但冯韬病中更加固执,一见面就嚷着送客,两人话不投机,周国舅看冯家住所简陋,应门老仆甚至是当年岳父的随从,临走想留点钱,却惹得冯韬大动肝火,拄着拐棍追出来骂。
周国舅无法,只能过后辗转托西京留守判官送钱过去给他看病——冯韬在这判官家里做过几年西席,有些交情,对方送钱,他虽然也不肯收,但说是预支给他的薪俸,等他好了回去接着教书,他便收下了。
周从善还在信中调侃她爹:“倒是挺会托人,竟找到你头上了,不过事到如今,还真是只能托你代为照应。”
她后面还写了些她记得的舅母与姨母行事为人,另外还附了一封写给王氏和小冯氏的亲笔信,以便方盈能取信于她们。
最后周从善还不忘提醒方盈,那一百两金全送过去,舅母必不会收,烦她换成钱物,视情形隔几个月送一次。

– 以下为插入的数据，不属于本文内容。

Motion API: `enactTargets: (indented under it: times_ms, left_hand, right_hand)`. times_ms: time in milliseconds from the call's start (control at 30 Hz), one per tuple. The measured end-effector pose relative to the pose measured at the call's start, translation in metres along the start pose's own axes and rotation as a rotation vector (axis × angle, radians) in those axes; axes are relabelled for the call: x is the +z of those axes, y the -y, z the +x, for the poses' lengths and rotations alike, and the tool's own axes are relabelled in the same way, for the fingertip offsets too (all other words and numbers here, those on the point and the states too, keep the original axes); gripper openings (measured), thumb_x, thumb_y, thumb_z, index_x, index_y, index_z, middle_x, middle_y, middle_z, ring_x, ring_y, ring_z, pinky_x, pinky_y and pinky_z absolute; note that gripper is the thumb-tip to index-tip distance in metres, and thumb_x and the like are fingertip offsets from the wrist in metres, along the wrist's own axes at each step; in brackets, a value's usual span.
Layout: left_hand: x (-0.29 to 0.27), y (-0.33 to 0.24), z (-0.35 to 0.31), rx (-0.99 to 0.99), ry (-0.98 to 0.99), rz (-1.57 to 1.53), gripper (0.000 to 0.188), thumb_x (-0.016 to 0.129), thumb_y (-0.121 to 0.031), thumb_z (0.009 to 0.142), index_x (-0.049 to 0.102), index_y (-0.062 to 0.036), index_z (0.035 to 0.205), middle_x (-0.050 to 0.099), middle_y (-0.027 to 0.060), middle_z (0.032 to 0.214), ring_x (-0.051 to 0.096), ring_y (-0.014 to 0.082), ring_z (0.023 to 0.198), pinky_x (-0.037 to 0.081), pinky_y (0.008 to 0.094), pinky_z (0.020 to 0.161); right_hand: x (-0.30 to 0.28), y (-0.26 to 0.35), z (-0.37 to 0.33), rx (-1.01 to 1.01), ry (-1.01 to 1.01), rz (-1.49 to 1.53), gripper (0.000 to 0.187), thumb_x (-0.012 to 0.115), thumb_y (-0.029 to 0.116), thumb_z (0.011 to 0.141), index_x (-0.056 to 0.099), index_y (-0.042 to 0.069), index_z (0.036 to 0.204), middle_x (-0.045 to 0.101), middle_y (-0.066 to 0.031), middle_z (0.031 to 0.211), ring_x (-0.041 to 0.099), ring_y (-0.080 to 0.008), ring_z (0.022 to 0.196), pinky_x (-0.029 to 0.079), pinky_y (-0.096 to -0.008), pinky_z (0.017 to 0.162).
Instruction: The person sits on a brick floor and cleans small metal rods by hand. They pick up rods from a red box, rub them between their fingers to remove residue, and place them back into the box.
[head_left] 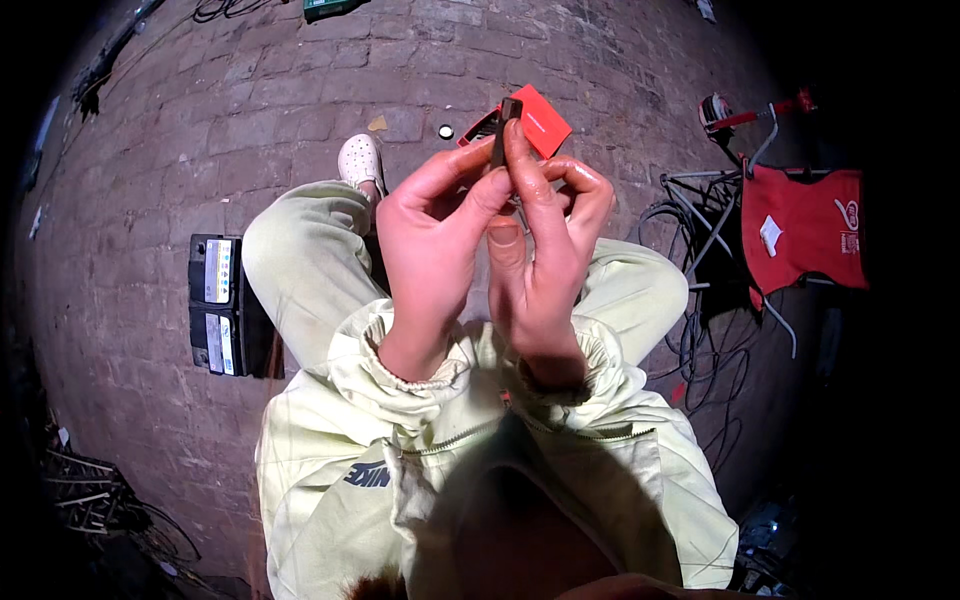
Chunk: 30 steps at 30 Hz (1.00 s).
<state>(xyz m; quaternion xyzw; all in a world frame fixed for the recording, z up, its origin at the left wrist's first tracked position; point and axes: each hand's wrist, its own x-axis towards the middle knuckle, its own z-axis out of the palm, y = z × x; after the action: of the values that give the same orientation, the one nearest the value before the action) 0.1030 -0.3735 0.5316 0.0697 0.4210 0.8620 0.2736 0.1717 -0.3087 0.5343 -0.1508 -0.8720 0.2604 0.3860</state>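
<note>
A slim, dark cylindrical piece (502,134) stands nearly upright, raised clear of the brick floor (300,100) and leaning a little to the right at its upper end. It looks stiff and quite light, small enough for fingertips to manage. The fingers about it have a shiny, stained look, so its surface may well be slippery; whether it is fragile is hard to judge. The sides near mid-length seem the surest place to take hold, leaving both ends free.

The left hand (432,225) pinches its lower part between thumb and forefinger. The right hand (552,245) lays its forefinger against the upper side, with the thumb lower down and apart from the piece; the curled fingers hide the space between them, so I cannot tell whether that hand is closed on anything.

Beyond the fingertips, toward the floor's far edge, lies an open red box (545,122), partly covered by the hands, with a small round white cap (446,131) near its left end. Toward the floor's left edge, a black battery (232,325) sits just beside the pale trousers (300,255). Toward the right edge stand a red folding chair (795,225) and loose dark cables (712,372).
</note>
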Motion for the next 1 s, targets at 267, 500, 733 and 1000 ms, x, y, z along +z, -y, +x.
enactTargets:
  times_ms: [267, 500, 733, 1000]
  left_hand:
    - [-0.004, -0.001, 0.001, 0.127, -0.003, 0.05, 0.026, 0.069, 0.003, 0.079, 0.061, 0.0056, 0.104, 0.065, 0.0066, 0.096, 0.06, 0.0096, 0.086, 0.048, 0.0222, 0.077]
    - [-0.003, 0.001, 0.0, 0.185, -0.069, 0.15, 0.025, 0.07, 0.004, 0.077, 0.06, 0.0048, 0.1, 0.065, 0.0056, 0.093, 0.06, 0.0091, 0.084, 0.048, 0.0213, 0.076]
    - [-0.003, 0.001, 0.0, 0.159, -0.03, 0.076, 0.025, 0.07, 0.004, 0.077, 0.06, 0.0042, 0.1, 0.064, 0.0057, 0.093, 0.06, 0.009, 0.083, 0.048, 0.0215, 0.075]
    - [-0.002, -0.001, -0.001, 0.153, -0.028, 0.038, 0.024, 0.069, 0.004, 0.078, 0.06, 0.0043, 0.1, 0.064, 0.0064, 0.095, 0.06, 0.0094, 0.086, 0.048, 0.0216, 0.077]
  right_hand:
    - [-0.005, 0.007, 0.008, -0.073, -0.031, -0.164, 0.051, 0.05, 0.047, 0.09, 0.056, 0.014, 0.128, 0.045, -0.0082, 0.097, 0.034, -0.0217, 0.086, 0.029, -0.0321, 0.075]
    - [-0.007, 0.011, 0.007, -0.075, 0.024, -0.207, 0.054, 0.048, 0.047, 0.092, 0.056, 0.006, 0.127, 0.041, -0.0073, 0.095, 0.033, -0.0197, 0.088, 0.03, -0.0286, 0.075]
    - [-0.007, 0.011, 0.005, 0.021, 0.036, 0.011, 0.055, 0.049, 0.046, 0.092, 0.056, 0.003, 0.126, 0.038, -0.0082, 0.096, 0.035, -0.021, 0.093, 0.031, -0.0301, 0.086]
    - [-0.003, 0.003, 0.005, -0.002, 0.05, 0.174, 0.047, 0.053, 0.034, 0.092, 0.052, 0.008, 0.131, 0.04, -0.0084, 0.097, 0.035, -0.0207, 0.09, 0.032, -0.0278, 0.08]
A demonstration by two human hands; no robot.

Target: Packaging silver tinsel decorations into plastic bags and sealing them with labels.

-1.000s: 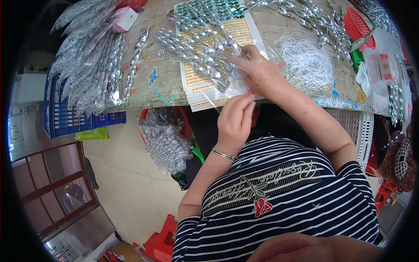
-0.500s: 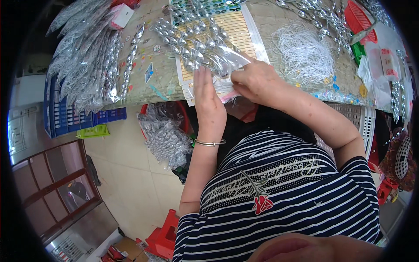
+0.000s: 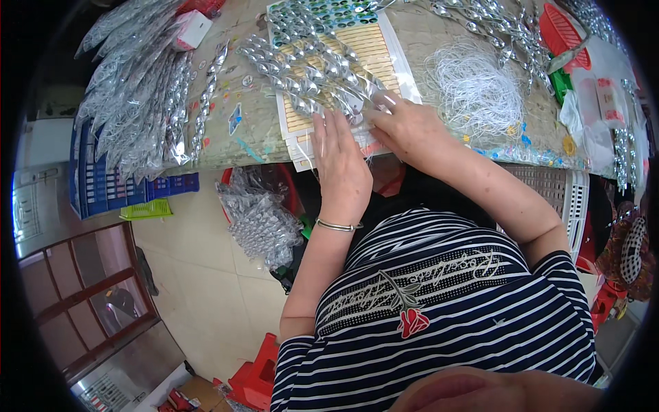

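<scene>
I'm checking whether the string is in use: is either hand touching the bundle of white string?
No: the left hand and right hand both rest on the clear sheet, apart from the white string.

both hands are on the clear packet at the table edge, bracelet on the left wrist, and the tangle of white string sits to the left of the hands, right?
Not quite. The head view shows the white string to the right of the hands, not the left. The rest holds: left hand and right hand are on the clear packet at the table edge, bracelet on the left wrist.
</scene>
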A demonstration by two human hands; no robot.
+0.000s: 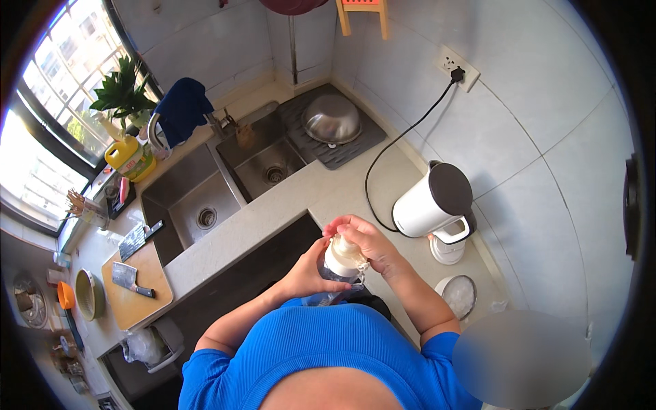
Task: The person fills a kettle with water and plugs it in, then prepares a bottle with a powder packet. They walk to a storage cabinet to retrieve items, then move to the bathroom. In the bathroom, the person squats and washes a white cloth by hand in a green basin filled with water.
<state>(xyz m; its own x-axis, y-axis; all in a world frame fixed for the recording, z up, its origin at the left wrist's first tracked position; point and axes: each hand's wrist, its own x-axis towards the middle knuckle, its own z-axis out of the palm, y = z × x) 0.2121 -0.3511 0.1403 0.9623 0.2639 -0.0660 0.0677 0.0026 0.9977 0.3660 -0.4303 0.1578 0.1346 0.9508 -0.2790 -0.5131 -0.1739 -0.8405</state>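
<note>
I see container [334,274] before blue shirt [321,338]: left hand [306,271] curled round it, right hand [367,243] with fingers pinching cream top [339,257]; likely fitting or loosening top, next calls for steady base

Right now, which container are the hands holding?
The white-topped container, left hand at its side, right hand on top; the dark-lidded white jug stands on the counter.

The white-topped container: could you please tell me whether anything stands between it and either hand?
Nothing visible does: the left hand holds the white-topped container at its side, and the right hand touches its top.
</note>
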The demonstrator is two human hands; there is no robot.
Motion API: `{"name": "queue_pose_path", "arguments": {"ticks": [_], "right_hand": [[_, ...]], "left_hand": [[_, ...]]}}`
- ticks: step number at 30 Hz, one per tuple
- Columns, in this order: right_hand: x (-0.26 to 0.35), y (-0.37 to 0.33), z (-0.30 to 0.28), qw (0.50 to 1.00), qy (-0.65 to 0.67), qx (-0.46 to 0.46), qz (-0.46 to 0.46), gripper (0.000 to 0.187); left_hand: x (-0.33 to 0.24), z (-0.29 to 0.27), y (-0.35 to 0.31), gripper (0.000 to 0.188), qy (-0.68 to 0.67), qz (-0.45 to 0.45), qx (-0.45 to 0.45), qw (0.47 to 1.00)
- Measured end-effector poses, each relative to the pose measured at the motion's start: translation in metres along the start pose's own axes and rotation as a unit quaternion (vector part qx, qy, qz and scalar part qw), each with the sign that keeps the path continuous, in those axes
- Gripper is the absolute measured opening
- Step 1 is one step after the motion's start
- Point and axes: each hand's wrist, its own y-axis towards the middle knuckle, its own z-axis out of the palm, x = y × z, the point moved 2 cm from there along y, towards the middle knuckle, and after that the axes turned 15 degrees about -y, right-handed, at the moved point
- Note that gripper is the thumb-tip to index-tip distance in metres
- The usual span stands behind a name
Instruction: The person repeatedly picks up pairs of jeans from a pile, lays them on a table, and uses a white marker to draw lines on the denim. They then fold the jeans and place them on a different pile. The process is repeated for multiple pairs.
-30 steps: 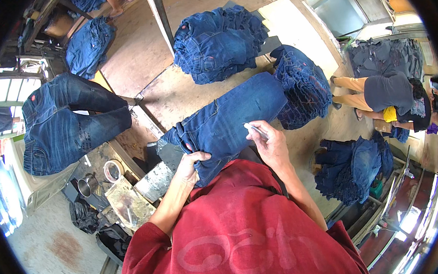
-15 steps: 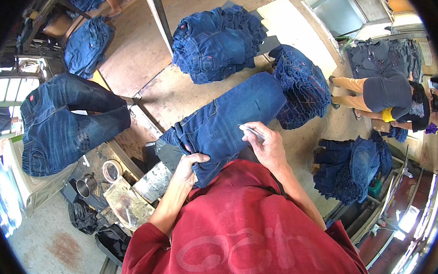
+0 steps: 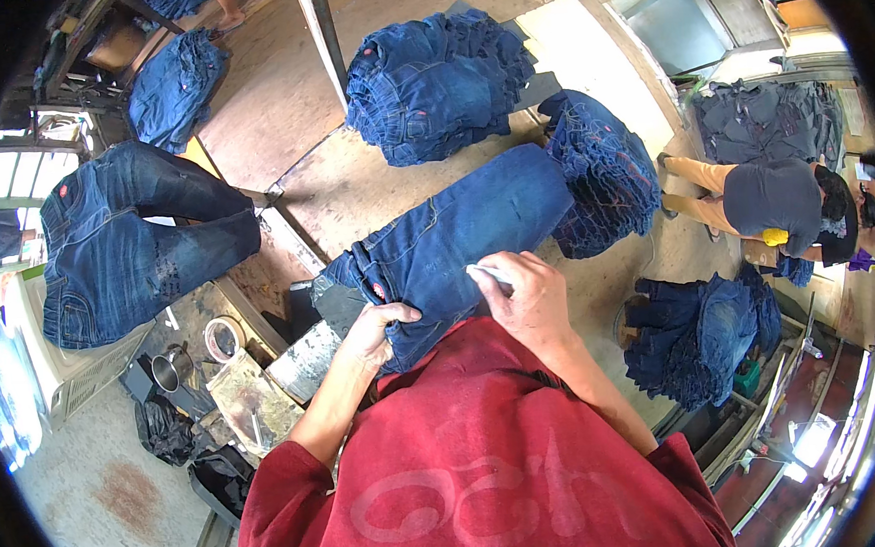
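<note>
A pair of dark blue jeans (image 3: 456, 242) lies flat on the worn wooden table (image 3: 352, 193), waistband toward me. My left hand (image 3: 379, 329) presses down on the waistband corner, fingers curled over the denim. My right hand (image 3: 527, 293) is closed around a small white stick, like chalk (image 3: 485, 274), whose tip rests on the jeans near the seat.
Stacks of folded jeans stand at the far side (image 3: 435, 73) and right end (image 3: 607, 173) of the table. Inflated jeans (image 3: 125, 247) hang on a form at left. A metal cup (image 3: 171, 368) and tape roll (image 3: 223, 337) sit lower left. A person (image 3: 774, 203) crouches by another pile (image 3: 697, 333).
My right hand with the white stick has shifted slightly along the denim. My left hand stays on the waistband.
</note>
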Motion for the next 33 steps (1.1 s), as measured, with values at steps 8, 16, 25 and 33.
{"name": "queue_pose_path", "arguments": {"ticks": [8, 16, 25, 33], "right_hand": [[0.013, 0.005, 0.005, 0.992, -0.126, 0.011, -0.028, 0.01], [0.016, 0.01, 0.0, 0.989, -0.143, 0.032, -0.037, 0.014], [0.0, 0.026, -0.004, 0.983, -0.178, 0.015, -0.033, 0.016], [0.016, 0.032, 0.013, 0.993, -0.085, 0.032, -0.075, 0.016]], "left_hand": [[0.002, -0.02, 0.01, 0.035, 0.047, -0.004, -0.03, 0.998], [0.002, -0.024, 0.013, 0.046, 0.02, -0.016, 0.021, 0.999], [0.006, -0.027, 0.017, 0.049, 0.028, 0.008, -0.007, 1.0], [0.003, -0.017, 0.006, 0.033, 0.019, -0.013, 0.013, 1.0]]}}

“太子妃说,知道娘子当惯了家的,心中有数,太子妃就将此事全权托付娘子了。”
方盈点头:“太子妃放心,我定尽力照应好两位长辈。”
楚音告辞离去。
等进了二月,天气渐暖,一场春雨之后,公主府那边也终于定下启程的日子。
方盈抽空叫人把方荃接来,给了她一些自己旧年的衣裳,嘱咐道:“你已经十二岁了,不能再像小时候一样任人摆布,要有主见,我虽去了西京,一样会给你撑腰。”
方荃满脸不舍,却还是应道:“我知道,实在不行就去找爹爹闹。”
方盈笑着摸摸她头顶软发:“对。你姐夫走之前,同爹谈过,来日真个迁都了,太子殿下不再兼开封府尹,会给爹爹谋个外官,到时若有合适的,先给你把亲事定下来。”
免得她爹外放做官,在当地把方荃给嫁了,以后被夫家欺负都没人给撑腰。
方荃才十二岁,听说定亲,难免羞窘,方盈笑道:“我说的合适,是家在西京,往后就算爹爹在外做官,姐姐也还能照应你。”